Alberto J. Rotenberg
La festividad de Pésaj encuentra a la familia reunida alrededor de la mesa para compartir la lectura de la Hagadá e impregnarse de la santidad de una cena colmada de múltiples mensajes. Es un momento en el que nos sentimos parte de una cadena milenaria, donde padres e hijos interactúan en una sucesión de bendiciones, relatos y comidas especiales para la ocasión.
Siguiendo las enseñanzas del Rabino Noaj Orlowek, especialista en educación, uno de los mensajes que trasuntan el relato de la Hagadá radica en la importancia de ser agradecido.
En un momento dado iniciamos la lectura de “Dayeinu”, en el que se enumeran los actos llevados a cabo por el Todopoderoso para sacarnos de Egipto, con una particularidad: cada uno de ellos es independiente del otro en el sentido que nosotros expresamos que, aún con ese solo acto, hubiera sido suficiente; es decir, le expresamos nuestra gratitud al Creador por esa acción que ayudó a nuestra salvación sin perjuicio de la siguiente, sobre la cual también manifestamos nuestro reconocimiento.
Esta forma de agradecer trae una gran enseñanza dentro de los vínculos familiares. ¿Cuál es el reconocimiento que tienen los hijos con respecto a los padres? ¿Cuál es la reacción de los hijos frente a todo lo que reciben de sus padres (afecto, alimentos, manutención, educación, esparcimiento, etc. etc.)? ¿Acaso actúan con indiferencia porque entienden -tal vez así hayan sido formados, en definitiva- que merecen todo y no deben entregar de sí nada a cambio? No se trata de que los padres están esperando pago alguno, ya que no hay una actitud de brindarse tan espontánea, desinteresada y generosa como la de un padre con su hijo. Un niño puede despertarse en la mitad de la noche y el papá o la mamá levantarse para atenderlo una y otra vez, y no hay mayor satisfacción para esos padres -que poco duermen- que saber que han podido atender las necesidades de su pequeño. En otras palabras, el mejor regalo para el padre es la felicidad de su hijo, saber que lo que él le prodigó lo ha beneficiado o favorecido en su crecimiento físico o emocional. Sin embargo, en ocasiones los hijos nada de esto reconocen o, peor aún, se refieren a sus padres con desprecio o vergüenza.

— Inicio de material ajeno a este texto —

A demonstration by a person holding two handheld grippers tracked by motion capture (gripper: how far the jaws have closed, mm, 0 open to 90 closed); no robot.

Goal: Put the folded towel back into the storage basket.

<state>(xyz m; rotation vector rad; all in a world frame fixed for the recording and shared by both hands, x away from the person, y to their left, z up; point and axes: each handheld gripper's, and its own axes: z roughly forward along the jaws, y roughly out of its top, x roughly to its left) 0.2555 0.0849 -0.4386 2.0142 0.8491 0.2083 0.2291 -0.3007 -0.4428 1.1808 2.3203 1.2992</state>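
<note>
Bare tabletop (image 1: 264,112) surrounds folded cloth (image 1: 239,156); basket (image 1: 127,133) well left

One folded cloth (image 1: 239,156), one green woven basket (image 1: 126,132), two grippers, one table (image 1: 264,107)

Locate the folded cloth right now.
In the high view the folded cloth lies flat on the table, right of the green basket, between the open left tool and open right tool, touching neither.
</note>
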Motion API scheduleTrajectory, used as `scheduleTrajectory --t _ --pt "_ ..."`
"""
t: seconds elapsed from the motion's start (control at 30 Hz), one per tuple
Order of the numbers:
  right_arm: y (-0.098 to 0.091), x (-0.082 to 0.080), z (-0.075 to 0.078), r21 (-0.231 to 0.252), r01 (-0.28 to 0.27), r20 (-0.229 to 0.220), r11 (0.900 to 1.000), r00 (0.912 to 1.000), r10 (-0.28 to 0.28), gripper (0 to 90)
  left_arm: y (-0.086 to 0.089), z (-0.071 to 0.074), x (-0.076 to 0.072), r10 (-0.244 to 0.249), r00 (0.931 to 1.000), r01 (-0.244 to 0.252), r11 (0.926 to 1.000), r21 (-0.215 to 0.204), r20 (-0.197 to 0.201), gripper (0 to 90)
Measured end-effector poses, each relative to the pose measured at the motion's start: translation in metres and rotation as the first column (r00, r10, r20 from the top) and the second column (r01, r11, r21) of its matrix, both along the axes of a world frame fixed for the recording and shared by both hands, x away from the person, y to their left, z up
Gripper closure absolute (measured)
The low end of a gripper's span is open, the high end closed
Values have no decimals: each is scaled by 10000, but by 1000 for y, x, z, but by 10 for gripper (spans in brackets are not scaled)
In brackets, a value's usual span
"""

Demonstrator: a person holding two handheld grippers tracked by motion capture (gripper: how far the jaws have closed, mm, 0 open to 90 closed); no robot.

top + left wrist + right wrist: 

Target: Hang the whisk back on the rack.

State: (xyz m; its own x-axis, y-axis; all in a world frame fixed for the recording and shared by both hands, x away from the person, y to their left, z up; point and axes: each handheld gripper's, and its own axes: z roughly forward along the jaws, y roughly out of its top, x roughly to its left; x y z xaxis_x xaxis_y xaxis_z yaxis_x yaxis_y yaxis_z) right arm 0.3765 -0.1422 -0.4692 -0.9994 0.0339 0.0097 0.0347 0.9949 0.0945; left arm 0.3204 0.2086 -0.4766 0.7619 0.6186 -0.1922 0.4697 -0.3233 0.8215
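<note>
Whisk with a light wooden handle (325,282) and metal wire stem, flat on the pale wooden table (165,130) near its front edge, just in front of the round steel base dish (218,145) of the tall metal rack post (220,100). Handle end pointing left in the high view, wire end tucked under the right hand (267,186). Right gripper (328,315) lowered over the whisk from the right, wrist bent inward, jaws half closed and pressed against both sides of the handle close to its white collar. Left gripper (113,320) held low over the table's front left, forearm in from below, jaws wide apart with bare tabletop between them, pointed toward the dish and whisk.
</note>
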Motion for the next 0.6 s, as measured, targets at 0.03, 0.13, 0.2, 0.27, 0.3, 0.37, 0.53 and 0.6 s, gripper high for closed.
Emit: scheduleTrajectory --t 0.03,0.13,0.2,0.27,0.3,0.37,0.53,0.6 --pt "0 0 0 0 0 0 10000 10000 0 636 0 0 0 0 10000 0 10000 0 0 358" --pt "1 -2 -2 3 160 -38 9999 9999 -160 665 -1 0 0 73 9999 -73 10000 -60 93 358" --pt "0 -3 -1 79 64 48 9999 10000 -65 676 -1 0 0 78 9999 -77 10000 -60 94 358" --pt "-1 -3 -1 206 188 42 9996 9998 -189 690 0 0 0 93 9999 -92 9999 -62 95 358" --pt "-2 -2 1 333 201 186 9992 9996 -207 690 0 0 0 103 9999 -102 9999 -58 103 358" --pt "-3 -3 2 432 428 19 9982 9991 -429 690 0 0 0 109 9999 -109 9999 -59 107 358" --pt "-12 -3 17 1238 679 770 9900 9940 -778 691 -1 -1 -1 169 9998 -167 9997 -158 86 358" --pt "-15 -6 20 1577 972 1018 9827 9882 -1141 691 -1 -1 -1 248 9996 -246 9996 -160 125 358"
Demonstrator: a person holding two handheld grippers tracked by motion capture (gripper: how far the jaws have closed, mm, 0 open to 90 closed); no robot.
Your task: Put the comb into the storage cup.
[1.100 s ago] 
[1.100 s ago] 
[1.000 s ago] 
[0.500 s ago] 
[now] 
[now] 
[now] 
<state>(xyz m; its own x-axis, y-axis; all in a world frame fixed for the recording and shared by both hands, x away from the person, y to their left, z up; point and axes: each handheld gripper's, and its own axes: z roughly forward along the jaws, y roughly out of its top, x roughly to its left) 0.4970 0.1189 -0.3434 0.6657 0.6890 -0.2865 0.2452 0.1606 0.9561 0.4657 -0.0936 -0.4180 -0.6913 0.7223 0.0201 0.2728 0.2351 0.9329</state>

Existe una famosa pregunta de por qué el mandamiento de respetar a los padres está en la columna de los Aseret Hadibrot que trata de la relación entre el hombre y Di’s, y no en la que refiere al hombre con su semejante -ya que estamos hablando de personas-. Conocida es la respuesta que aquel que no valora lo que sus padres le dieron, aún con sus defectos o con los aspectos de su personalidad que los hijos en su temprana edad juzgan como negativos -habrá que ver cómo serán ellos el día de mañana como padres-, no podrá valorar tampoco a nuestro Padre Celestial. Si el que día a día se ocupa de sus necesidades no recibe el debido reconocimiento y respeto, ¿qué se puede esperar respecto a la gratitud que debe nacer dentro de cada ser humano hacia el Creador de todo lo existente? ¿Si el hijo no aprecia lo que seres que están delante suyo hacen por él -aun cuando no satisfagan todas sus demandas-, va a ser capaz de elevar su mirada al Cielo?
Así como rezamos al Todopoderoso pidiendo lo que “creemos” que necesitamos y El nos provee sólo lo que es bueno para nosotros, y así debemos entenderlo y expresar nuestro reconocimiento y gratitud, del mismo modo nuestros hijos deben ser educados en saber apreciar todo lo bueno que reciben, aunque no se ajuste a sus pretensiones.
La Torá nos ordena respetar y honrar a los padres todos los días. Esto trae aparejado tener una mirada positiva sobre cada acción de los padres hacia sus hijos, aprender a aceptar y valorar cada uno de sus actos que son jésed en estado puro; de esta manera, los hijos aprenderán a sentir y manifestar su gratitud desde lo más profundo de su corazón primero hacia sus progenitores y luego hacia nuestro Padre Celestial.